El día de nuestra boda, vestí un traje tradicional marrón oscuro y ella usó un sari de seda blanca. Su cabello simplemente estaba recogido con un pequeño clip de perlas. Amigos y vecinos vinieron a felicitarnos. Todos dijeron: “Ustedes dos se ven jóvenes otra vez”.
Realmente me sentí joven. Esa noche, después de que terminamos de limpiar la fiesta de bodas, eran casi las 10 p.m. Le preparé una taza de leche caliente, luego cerré laboriosamente las puertas y apagué las luces del porche.
Nuestra noche de bodas, la noche que pensé que nunca volvería a tener en mi vejez, finalmente había llegado.
Cuando le quité el sari a mi esposa, me sobresalté. Por toda su espalda, hombros y brazos había cicatrices oscuras, largas y viejas. Me quedé congelado, una punzada de dolor atravesando mi corazón.
Rápidamente se cubrió con la manta, con los ojos llenos de miedo. Pregunté, con voz temblorosa:
“¿Qué … ¿Qué es esto, Pooja?
Volvió la cara, con la voz ahogada:
“En los viejos tiempos, solía enojarse… era verbalmente abusivo, difícil… Nunca me atreví a decírselo a nadie…”
Me hundí en la cama, incapaz de contener las lágrimas. Me dolía el corazón por ella, un dolor profundo y retorcido. Resultó que durante décadas había vivido con miedo y humillación, temerosa de compartir su dolor con alguien. Suavemente tomé su mano y la coloqué sobre mi pecho:
“Está bien… De ahora en adelante, nadie volverá a lastimarte. Ya nadie tiene derecho a hacerte daño… excepto yo, pero solo te traeré felicidad”.
Ella comenzó a llorar. Un sonido ahogado, pequeño, pero tembloroso. La tomé en mis brazos y la abracé con fuerza. Su espalda era delgada, sus huesos sobresalían, pero esta pequeña mujer había pasado toda su vida en una resistencia silenciosa.
Nuestra noche de bodas no fue como la de las parejas jóvenes. Simplemente nos acostamos uno al lado del otro, escuchando el canto de los grillos afuera y el viento susurrando a través de las hojas. Le acaricié el cabello y besé suavemente su frente. También me acarició la mejilla y susurró:
“Gracias. Gracias por mostrarme que todavía hay alguien en este mundo que me ama”.

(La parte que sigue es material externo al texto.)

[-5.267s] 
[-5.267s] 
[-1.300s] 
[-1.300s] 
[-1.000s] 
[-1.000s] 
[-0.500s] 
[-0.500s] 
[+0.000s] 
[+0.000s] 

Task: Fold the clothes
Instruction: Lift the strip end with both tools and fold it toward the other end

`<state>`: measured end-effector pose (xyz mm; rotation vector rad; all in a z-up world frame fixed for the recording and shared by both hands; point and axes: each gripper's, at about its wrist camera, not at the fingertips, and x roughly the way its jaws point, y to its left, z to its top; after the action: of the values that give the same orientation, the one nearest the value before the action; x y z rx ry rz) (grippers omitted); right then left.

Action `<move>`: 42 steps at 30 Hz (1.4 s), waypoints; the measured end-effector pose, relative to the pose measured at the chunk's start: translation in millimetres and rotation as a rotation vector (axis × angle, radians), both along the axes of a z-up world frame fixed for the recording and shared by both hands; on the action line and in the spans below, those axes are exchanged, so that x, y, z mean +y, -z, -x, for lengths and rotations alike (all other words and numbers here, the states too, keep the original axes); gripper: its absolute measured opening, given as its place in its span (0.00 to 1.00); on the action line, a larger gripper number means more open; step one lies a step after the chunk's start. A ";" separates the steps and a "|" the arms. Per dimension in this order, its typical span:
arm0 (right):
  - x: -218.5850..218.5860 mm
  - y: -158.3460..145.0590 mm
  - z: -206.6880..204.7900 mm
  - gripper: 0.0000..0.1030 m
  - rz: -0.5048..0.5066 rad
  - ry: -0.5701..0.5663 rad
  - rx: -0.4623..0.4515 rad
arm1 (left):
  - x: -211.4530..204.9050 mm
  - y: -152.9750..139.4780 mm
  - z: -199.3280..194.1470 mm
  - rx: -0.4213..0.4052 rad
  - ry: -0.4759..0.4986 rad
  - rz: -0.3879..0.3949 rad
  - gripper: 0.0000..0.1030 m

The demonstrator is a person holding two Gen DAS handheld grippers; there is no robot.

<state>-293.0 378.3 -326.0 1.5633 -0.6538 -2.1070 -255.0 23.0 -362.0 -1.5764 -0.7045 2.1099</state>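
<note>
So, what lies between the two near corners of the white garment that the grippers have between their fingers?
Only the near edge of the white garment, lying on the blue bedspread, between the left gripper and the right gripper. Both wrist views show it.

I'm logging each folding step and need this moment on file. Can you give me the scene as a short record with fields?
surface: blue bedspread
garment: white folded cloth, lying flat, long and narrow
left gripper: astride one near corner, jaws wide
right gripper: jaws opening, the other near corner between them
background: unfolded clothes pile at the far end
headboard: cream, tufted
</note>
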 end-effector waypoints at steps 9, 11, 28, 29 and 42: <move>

Sonreí. A los 61 años, finalmente entendí que la felicidad a veces no se trata de dinero, no se trata de los días apasionados de la juventud. Pero en la vejez, es tener una mano que sostener, un hombro en el que apoyarse y una persona que está dispuesta a sentarse a tu lado toda la noche solo para escuchar los latidos del corazón del otro.
Mañana vendrá. No sé cuánto tiempo más nos queda. Pero estoy seguro de una cosa: por el resto de su vida, compensaré lo que perdió, la amaré y apreciaré para que ya no tenga miedo de nada.
Porque para mí, esta noche de bodas es el mayor regalo que la vida me ha devuelto, después de medio siglo de añoranza, extrañar y esperar.